→ **Extracted material**
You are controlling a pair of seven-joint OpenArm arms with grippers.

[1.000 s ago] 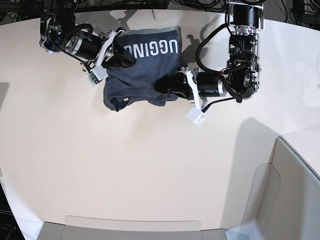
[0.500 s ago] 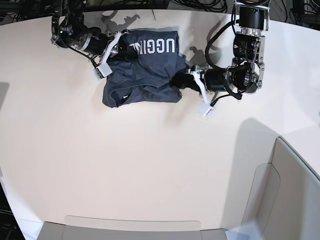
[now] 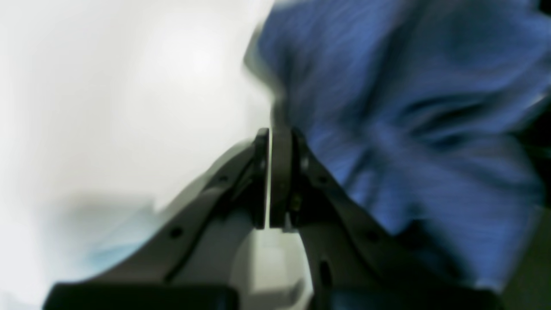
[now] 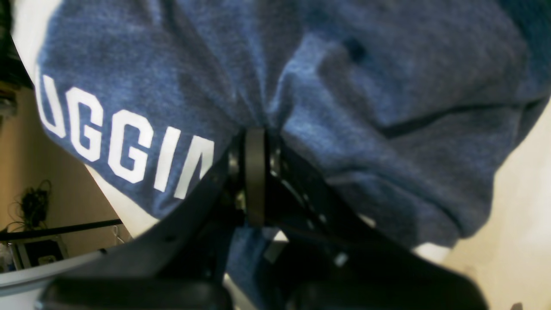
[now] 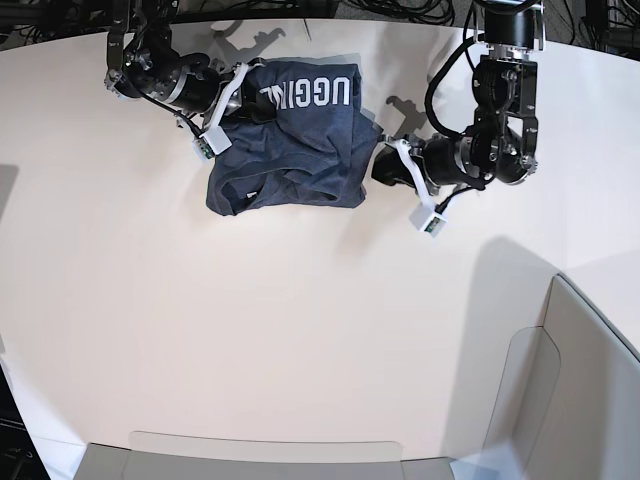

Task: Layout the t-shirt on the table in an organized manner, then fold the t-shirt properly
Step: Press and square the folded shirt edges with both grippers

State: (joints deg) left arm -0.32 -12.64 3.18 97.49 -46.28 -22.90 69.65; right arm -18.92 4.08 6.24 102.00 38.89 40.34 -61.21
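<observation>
The dark blue-grey t-shirt (image 5: 285,140) lies bunched near the far edge of the off-white table (image 5: 300,320), its white lettering (image 5: 315,93) facing up. In the base view my right gripper (image 5: 252,100) is at the shirt's upper left. In its wrist view the right gripper (image 4: 256,131) is shut on a gathered fold of the t-shirt (image 4: 366,107) beside the lettering (image 4: 125,142). At the shirt's right edge my left gripper (image 5: 377,165) is shut; in the blurred left wrist view the left gripper (image 3: 275,131) pinches the edge of the t-shirt (image 3: 409,129).
Pale grey bin-like panels stand at the lower right (image 5: 575,390) and along the bottom edge (image 5: 260,455). Cables run behind the table's far edge (image 5: 400,10). Bare tabletop stretches in front of the shirt.
My left gripper has moved right, drawing the shirt's right edge with it. The right gripper has shifted toward the far edge with its fold. The shirt now lies a little wider.
</observation>
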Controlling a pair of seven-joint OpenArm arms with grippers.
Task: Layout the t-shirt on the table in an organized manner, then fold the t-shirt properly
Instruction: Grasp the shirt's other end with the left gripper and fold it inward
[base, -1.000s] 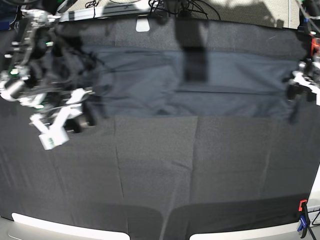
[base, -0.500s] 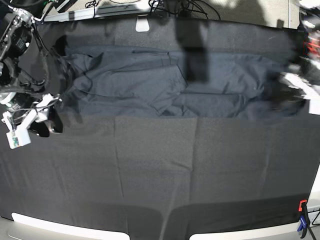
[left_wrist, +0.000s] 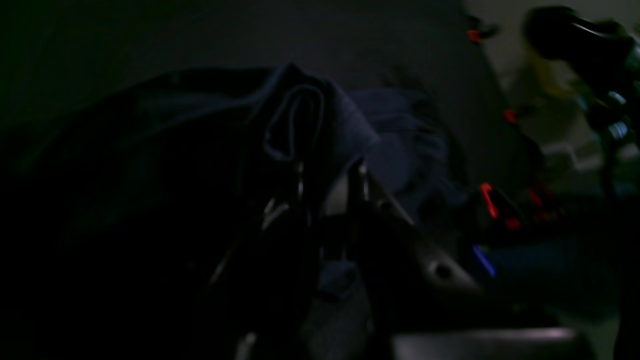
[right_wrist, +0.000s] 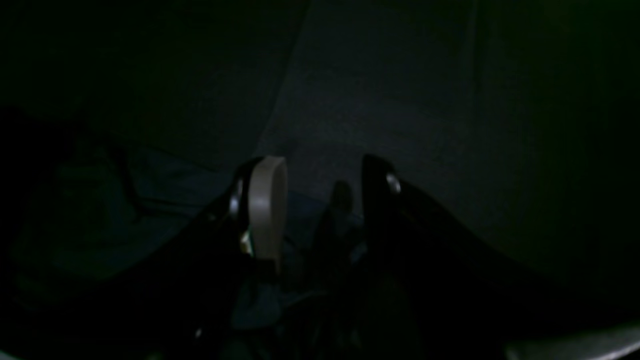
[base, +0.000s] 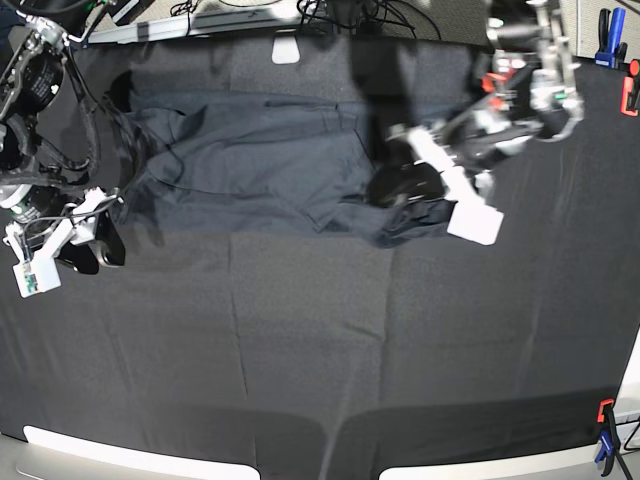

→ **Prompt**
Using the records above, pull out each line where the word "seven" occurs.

→ **Answer to the exercise**
You are controlling a pair of seven-joint OpenArm arms with grippers.
Controlling a pair of seven-joint OpenArm arms with grippers.

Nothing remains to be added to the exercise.